Менее чеканной, но все такой же атлетической поступью Николай вернулся к письменному столу, на котором обычно царил идеальный порядок; однако теперь он был завален книгами и журналами. Федор узнал обложки «Бедных людей», принесших ему славу, «Двойника», плохо встреченного завистниками, и первый выпуск «Неточки», вышедший, когда он уже находился в тюрьме. Сердце его забилось чаще. Федор никогда не думал, что государь может быть знаком с его произведениями. Для него царь был не просто человеком, исполняющим обязанности царя: это был Царь – то же, что Папа Римский для католиков и далай-лама для тибетцев, – посредник между этим миром и миром иным. Трудно было поэтому представить его себе за чтением современных романов.
– Ну что, – спросил Николай, – ты республиканец?
Федор покачал головой. Ему нравилось, что государь сразу подходит к главному.
– Нет, – ответил он. – Я слишком отчетливо понимаю, что в России хорошая революция может начаться только сверху.
– Хорошая революция? – недоверчиво повторил Николай.
С небольшим опозданием его лицо приобрело наконец должное выражение: скрытой иронии.
Федор любил жизнь, но он не желал спасать свою собственную любой ценой. Однажды – в кондитерской Вольфа и Беранже, где он познакомился с Петрашевским, или в один из первых вечеров, устраивавшихся у того по пятницам в Коломне, – неважно, он вступил в игру, полностью осознавая взятую им на себя ответственность. Сохранить жизнь было важно, но не более важно, чем сказать правду.
– Государь, – проговорил он, употребив это старинное русское обращение вместо заимствованного у Запада «Ваше Величество», – вы только что упомянули о Петре Великом. Вот кто был величайшим революционером своего времени.
– Революционером? Так что же это по-твоему такое – революционер? – спросил царь, который собирался было сесть, но так и остался стоять, полусогнувшись, за письменным столом, словно готовый к прыжку.
– Государь, есть два вида революционеров, и их напрасно обозначают одним именем. По правде говоря, в этом и заключается одно из самых больших недоразумений нашего века и прошлого тоже. Есть революционеры, которые хотят улучшить то, что уже существует, и есть другие, – те хотят разрушить все и начать с нуля.
– А ты часом не фурьерист?
– Фурьерист!? Система Фурье плоха уже только потому, что она – система. Нет ничего хуже системы, в рамки которой пришлось бы потом втискивать реальную действительность.
Царь сел. В его величии не было ничего наигранного. Рука его широко опустилась на книги и журнальные страницы, как коршун – на добычу.
– А Белинский? – проговорил он. – Твой учитель и почитатель Белинский? Ты же читал публично его письмо к Гоголю.
Он ткнул указательным пальцем в лист бумаги и прочитал отмеченный отрывок:
– «В словах бог и религиях, вижу тьму, мрак, цепи и кнут».[44] Ты тоже видишь только это?
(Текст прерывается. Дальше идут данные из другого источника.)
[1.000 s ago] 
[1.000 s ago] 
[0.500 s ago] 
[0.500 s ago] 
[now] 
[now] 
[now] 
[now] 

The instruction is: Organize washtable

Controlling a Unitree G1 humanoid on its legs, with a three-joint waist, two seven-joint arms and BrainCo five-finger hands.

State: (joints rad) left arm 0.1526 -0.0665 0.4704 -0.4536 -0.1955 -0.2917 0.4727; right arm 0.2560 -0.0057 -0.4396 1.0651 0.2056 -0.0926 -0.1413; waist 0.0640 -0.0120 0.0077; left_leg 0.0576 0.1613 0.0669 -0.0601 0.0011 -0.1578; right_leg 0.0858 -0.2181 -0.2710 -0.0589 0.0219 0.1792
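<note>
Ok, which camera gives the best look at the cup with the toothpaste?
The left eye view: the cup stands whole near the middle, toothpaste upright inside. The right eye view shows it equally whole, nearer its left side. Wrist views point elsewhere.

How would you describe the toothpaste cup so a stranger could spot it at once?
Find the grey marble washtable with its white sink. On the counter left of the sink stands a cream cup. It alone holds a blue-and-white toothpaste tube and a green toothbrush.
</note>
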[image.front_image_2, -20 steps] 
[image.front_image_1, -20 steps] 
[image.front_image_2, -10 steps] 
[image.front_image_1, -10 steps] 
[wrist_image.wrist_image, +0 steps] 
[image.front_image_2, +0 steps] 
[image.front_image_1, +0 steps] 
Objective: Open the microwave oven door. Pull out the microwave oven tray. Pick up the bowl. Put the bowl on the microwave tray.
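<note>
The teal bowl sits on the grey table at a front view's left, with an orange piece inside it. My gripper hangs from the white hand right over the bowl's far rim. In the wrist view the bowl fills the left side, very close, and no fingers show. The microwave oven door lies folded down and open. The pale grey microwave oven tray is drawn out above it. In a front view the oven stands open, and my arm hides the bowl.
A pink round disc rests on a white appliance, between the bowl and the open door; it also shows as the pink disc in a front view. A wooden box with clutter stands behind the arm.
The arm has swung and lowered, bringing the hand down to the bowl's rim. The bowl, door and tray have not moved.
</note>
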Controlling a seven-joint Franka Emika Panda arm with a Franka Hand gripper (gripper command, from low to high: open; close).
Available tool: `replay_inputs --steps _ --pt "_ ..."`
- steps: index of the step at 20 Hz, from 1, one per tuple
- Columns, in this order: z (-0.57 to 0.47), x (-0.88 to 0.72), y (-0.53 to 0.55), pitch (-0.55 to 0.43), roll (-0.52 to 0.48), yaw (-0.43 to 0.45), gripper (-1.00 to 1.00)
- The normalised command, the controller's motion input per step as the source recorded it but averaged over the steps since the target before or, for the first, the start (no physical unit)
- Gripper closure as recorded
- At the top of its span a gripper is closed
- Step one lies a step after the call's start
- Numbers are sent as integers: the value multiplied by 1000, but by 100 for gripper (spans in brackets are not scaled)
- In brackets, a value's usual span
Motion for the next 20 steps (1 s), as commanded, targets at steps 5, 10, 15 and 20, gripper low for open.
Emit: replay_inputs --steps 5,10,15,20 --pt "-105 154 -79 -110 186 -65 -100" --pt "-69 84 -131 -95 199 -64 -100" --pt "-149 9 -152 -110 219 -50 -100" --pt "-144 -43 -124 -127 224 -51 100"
Когда Федор входил к царю, он не полностью осознавал, куда попал. Только теперь у него стало понемногу складываться представление о личности того, с кем он беседовал. В то же время он увидел вдруг и себя: грязного, оборванного, нелепого, оскорбляющего своим присутствием не только зрение, но, возможно, и обоняние.
– Государь, Белинский был мне другом. Благодаря ему я в несколько дней стал знаменит. Он плакал, читая моих «Бедных людей». Выйдя от него, я остановился тогда на панели, посмотрел на небо и подумал: «Правда ли я так велик, как он говорит?» Но мы недолго были вместе. Для него литература – средство политической пропаганды. Я же думаю, что она принадлежит красоте, а красота спасет мир.
– Но ты во всеуслышание читал письмо этого безбожника!
– Да, государь. Его письмо – это литературный памятник, а литература, если она хороша, может быть только на правой стороне, каковы бы ни были заблуждения литератора.
Искренен ли этот узник? Наполовину? На четверть? Николай смотрел на него с подозрением. Вдруг лицо самодержца приняло новое выражение: оно выражало теперь страстное желание проникнуть в самую душу преданного сына:
– Ты оставил армию и службу на благо Отчизны, чтобы стать бумагомарателем. Я не одобряю этого, но отношусь к этому снисходительно. Я читал твои писания. Когда человек пишет, как ты, когда в нем столько понимания, столько сострадания в душе, он не может быть плохим, как те, другие. Я хочу спросить тебя, Федор Михайлович, – добавил Николай с насмешливым добродушием, – кто ты такой? А?